History

United Kingdom
- Name: Calcutta
- Namesake: Calcutta
- Launched: 1817, Chester
- Fate: Last listed 1857

General characteristics
- Tons burthen: 389 (bm)

= Calcutta (1817 ship) =

Calcutta was launched at Chester in 1817. She was a general trader and in her early years traded with India, sailing under a license from the British East India Company (EIC).
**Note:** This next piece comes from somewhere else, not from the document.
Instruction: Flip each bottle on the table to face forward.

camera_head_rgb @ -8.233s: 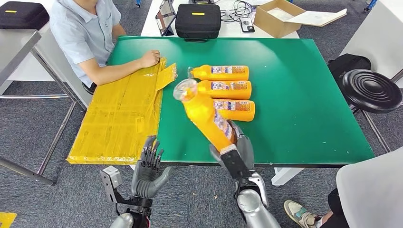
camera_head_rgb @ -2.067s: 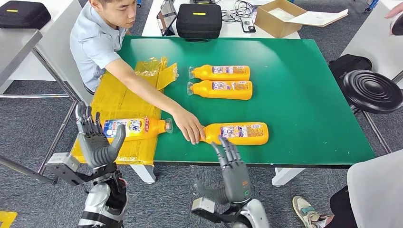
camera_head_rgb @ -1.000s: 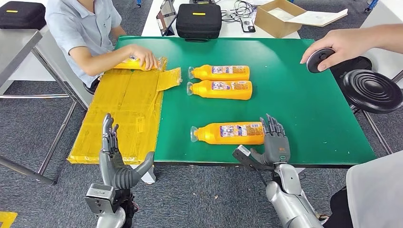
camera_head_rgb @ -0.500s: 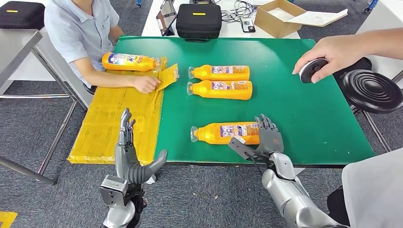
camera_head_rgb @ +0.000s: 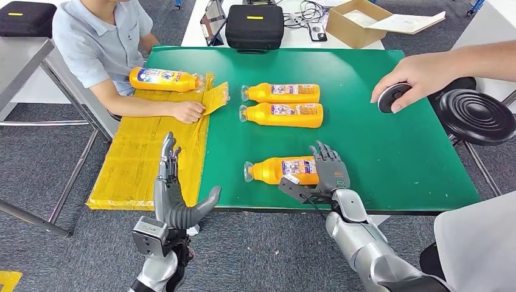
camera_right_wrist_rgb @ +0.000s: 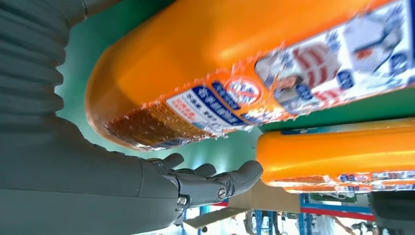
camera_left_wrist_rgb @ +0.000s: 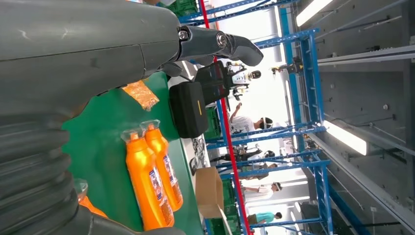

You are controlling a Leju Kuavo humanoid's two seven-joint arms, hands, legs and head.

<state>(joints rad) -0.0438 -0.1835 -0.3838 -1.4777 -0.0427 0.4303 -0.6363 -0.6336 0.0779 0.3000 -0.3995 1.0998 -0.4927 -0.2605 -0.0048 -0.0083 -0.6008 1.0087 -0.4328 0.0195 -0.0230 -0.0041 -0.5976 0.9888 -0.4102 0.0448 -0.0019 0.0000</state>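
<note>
The near bottle (camera_head_rgb: 281,170) lies on its side on the green table (camera_head_rgb: 401,158), close to the front edge, cap to the left. The right hand (camera_head_rgb: 329,172) is at its base, fingers apart, holding nothing. It should wrap the body firmly before it turns the bottle. The left hand (camera_head_rgb: 172,193) hangs off the table, fingers apart.

Colour reference: orange bottles on green desk

I see a plain green desk (camera_head_rgb: 389,152) carrying three orange bottles with white, blue and red labels: near-edge bottle (camera_head_rgb: 281,171), middle bottle (camera_head_rgb: 283,115), far bottle (camera_head_rgb: 281,93). A fourth orange bottle (camera_head_rgb: 163,79) lies on yellow wrapping (camera_head_rgb: 149,152) at the left edge. My hands, left hand (camera_head_rgb: 173,198) and right hand (camera_head_rgb: 328,171), are dark grey.
</note>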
She suffered a maritime mishap in 1833, but then traded for another 20+ years; she was last listed in 1857 with stale data.

==Career==
In 1813 the EIC had lost its monopoly on the trade between India and Britain. British ships were then free to sail to India or the Indian Ocean under a license from the EIC.
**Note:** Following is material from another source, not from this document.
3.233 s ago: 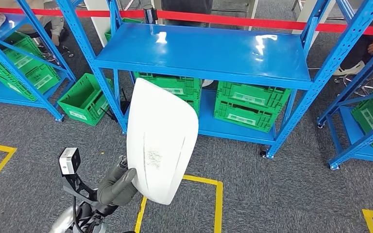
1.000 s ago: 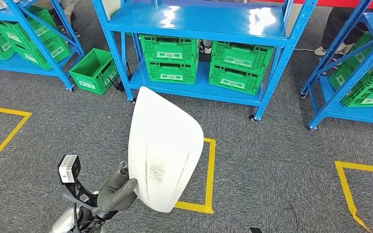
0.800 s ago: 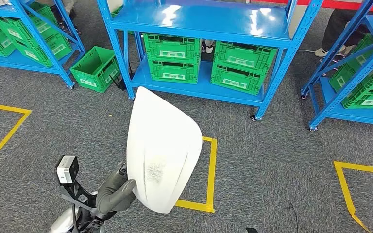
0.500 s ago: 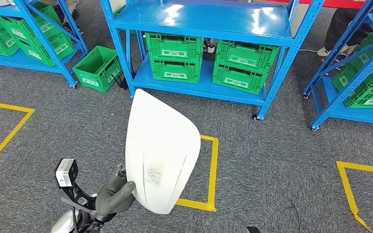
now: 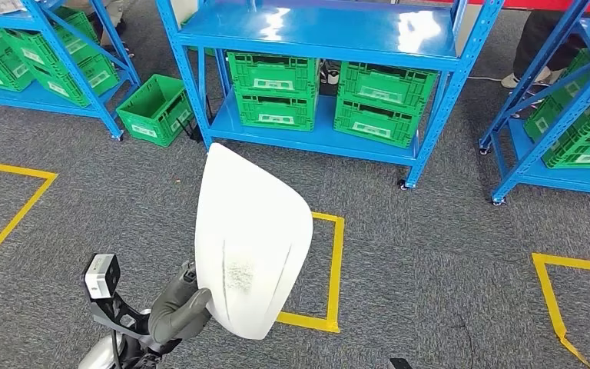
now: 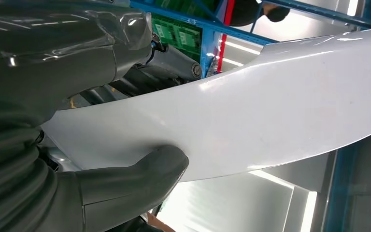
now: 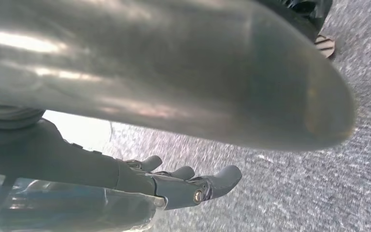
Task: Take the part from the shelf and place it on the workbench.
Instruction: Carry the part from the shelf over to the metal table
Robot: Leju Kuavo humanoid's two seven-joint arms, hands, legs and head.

Calcutta first appeared in Lloyd's Register (LR) in 1818 with Stroyan, master, Gladstone, owner, and trade Liverpool–Calcutta.

On 14 October 1818, Calcutta, Stroyan, master, set sail from Liverpool for Bengal. That same evening Susan, bound for Trieste, ran into Calcutta, damaging her. Both vessels had to put back to Liverpool to effect repairs.

| Year | Master | Owner | Trade | Source & notes |
|---|---|---|---|---|
| 1820 | Stroyan | Gladstone | Liverpool–Calcutta | LR |
| 1825 | J.Stroyan | Gladstone | Liverpool–Alexandria | LR |
| 1830 | T.Watson | Gladstone | Liverpool–Calcutta | LR; large repair 1828 |

On 15 January 1833 the steam ship towed into Waterford Calcutta, of Liverpool, Watson, master. Calcutta had left Liverpool for India but had lost her masts, boats, rudder, and anchor. Lloyd's List reported on 18 January 1833 that the chief mate and the carpenter had brought the wreck into Waterford.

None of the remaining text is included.